If you make three changes in the words you use when you discuss personal health, it would clear up a lot of nonsense.
- Instead of talking about “losing weight,” or going on a “weight-loss” program, substitute the word "fat." So, you want to lose fat, or go on a fat-loss program.
- When referring to anything associated with medical care, call it what it is: “sickness care.” Do not call it “health care.”
- Finally, don’t refer to physical activity as “exercise.” By definition, exercise is bodily exertion for the intended purpose of attaining and maintaining physical fitness. Physical activity may or may not reach a physiological demand sufficient to qualify as legitimate exercise that generates a change in physical fitness status.
Physical activity.
Exercise.
Fat Loss Rather Than Weight Loss
This is not simply a matter of semantics. Words have power and meaning and, when not used properly, can present profound confusion and ambiguity.

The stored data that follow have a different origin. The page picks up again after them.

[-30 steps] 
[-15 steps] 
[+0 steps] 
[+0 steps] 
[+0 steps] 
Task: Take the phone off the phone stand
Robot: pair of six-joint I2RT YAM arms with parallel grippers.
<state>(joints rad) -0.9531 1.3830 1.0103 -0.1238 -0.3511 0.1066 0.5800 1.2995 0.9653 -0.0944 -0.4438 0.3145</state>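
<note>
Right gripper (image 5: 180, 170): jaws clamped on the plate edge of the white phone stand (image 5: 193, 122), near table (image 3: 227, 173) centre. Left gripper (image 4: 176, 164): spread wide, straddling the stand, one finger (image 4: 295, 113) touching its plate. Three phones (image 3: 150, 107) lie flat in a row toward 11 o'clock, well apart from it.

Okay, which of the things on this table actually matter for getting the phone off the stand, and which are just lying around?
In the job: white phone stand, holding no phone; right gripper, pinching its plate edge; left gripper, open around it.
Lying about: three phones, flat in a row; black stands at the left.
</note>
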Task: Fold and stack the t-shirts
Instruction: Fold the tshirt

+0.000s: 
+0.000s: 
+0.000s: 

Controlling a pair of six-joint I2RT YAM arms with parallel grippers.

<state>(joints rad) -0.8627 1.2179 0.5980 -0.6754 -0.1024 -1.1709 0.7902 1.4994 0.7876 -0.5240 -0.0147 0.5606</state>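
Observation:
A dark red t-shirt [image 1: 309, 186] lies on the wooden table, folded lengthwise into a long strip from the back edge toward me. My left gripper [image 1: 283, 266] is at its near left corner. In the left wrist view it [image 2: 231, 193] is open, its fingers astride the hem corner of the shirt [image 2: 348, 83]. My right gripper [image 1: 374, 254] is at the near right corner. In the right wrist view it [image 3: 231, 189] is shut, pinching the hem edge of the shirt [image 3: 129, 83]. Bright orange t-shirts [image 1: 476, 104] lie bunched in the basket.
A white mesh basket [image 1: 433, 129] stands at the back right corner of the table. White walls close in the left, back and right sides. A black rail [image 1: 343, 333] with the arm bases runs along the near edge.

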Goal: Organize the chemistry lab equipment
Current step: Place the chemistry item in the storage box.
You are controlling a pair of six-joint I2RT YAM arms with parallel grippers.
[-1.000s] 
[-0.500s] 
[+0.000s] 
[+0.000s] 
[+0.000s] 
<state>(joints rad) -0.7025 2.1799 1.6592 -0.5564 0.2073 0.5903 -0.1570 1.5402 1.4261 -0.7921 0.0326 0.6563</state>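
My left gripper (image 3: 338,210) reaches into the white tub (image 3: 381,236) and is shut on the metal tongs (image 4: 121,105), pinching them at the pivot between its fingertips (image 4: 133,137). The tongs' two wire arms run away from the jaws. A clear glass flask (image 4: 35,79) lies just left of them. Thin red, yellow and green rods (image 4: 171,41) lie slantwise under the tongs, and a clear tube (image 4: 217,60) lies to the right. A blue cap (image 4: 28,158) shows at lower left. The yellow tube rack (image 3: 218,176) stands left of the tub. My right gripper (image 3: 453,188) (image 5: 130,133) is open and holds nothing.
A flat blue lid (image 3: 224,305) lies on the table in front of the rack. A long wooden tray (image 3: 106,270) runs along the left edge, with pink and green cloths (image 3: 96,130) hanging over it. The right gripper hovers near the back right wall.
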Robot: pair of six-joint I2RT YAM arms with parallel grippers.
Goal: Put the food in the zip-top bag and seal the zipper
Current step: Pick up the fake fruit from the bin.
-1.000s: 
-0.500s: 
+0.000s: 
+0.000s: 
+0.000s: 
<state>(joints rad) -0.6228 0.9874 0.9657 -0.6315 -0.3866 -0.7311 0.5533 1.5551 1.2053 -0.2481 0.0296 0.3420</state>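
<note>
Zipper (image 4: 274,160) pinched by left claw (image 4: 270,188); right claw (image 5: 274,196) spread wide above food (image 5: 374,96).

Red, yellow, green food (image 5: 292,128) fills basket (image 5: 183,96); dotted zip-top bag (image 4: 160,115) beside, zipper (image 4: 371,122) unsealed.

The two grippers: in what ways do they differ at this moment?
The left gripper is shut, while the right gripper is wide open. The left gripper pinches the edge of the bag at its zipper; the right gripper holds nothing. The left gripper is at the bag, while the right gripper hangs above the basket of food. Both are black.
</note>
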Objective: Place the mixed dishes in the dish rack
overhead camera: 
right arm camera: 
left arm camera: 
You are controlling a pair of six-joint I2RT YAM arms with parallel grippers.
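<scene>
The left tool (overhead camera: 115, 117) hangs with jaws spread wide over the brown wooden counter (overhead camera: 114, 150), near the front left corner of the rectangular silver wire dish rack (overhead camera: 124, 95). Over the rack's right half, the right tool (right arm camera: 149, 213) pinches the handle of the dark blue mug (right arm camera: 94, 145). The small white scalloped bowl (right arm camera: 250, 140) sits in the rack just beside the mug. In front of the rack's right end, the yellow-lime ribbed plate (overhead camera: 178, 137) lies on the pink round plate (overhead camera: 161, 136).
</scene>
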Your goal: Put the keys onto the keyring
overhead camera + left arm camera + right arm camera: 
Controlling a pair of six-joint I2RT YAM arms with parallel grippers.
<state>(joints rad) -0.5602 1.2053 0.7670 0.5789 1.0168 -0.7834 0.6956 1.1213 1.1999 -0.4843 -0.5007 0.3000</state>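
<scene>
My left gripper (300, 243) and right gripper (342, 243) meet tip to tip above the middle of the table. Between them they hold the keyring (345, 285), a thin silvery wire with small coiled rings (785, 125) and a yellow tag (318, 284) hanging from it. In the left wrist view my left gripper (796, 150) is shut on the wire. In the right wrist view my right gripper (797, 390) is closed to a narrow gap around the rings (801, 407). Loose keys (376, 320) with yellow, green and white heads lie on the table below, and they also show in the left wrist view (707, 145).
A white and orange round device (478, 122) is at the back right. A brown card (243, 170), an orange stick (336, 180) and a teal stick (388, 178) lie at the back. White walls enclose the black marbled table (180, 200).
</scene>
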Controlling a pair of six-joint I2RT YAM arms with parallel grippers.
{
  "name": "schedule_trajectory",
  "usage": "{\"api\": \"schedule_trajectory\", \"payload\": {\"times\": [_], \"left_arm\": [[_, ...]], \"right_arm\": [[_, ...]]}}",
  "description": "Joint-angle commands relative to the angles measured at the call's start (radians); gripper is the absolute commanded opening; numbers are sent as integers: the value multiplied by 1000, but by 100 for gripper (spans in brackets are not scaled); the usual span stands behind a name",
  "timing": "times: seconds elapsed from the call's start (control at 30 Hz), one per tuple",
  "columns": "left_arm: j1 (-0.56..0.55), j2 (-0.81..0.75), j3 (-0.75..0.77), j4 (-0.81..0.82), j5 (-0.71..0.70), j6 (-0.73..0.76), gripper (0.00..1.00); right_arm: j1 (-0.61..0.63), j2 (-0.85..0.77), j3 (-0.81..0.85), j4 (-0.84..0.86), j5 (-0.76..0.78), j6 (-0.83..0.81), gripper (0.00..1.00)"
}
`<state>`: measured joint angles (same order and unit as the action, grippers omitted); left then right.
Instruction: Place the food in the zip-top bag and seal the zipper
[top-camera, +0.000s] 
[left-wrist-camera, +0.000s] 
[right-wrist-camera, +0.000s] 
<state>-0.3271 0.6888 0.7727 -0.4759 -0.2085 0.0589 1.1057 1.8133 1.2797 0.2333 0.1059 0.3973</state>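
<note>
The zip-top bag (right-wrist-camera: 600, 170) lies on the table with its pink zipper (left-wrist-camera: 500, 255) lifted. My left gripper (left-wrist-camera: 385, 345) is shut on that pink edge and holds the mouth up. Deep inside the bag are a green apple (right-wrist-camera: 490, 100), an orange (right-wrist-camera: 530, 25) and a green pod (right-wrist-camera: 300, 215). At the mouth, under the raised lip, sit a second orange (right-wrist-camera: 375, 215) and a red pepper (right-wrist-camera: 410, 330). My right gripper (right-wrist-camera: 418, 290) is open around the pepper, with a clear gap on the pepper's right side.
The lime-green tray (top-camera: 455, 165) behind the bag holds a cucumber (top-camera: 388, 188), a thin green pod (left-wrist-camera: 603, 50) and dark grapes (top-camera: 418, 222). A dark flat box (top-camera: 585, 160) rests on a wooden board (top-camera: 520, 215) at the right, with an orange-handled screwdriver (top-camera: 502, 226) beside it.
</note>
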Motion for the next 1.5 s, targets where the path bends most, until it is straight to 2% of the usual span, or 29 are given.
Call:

For example, most people don’t want to just lose weight. They want to lose fat. If you just want to lose weight, you may do so with a laxative, starvation, dehydration, amputation or the stomach flu. Not something you intended, right? So fat loss demands a reduction in calories consumed and an increase in calories burned in activity and at rest. Since we are at rest more than at exercise, resting metabolic rate is very significant. Can you increase your resting metabolic rate? Read on….
Anyone can also lose fat and maintain or increase total body weight. How? By changing one’s body composition. Muscle weighs more than fat because it is more dense. Therefore, if one is exercising with resistance training it is entirely possible to gain weight while losing fat and therefore becoming leaner. A little confusing, huh? Read more about this in future Somadynamics posts.
In short, though, because of the fat-loss/weight-loss confusion, many people rely on a weight scale to measure their fatness. It’s a crude measure and often misleading. Weight scales do not measure fat, only total body weight. If you are engaged in regular exercise, particularly muscle building exercises, this can be quite misleading.
Sickness Care Rather Than Health Care
When is the last time you or a family member paid a visit to a physician to talk about your health? Never? Of course not, so why have we become so accustomed to call medical care “health care?” And does it really matter?
I think it does matter, and here is why: Health is the absence of disease and when we become accustom to referring to the sickness care profession as health care, it implies health is something we can purchase by paying a visit to our family physician. There is no such thing as “health" insurance. "Health" insurance is really coverage for episodes of illness. This is no small issue. Because the only way you can really insure personal health is to ensure it by taking responsibility for yourself and family members. It’s definitely a “Do It Yourself” thing.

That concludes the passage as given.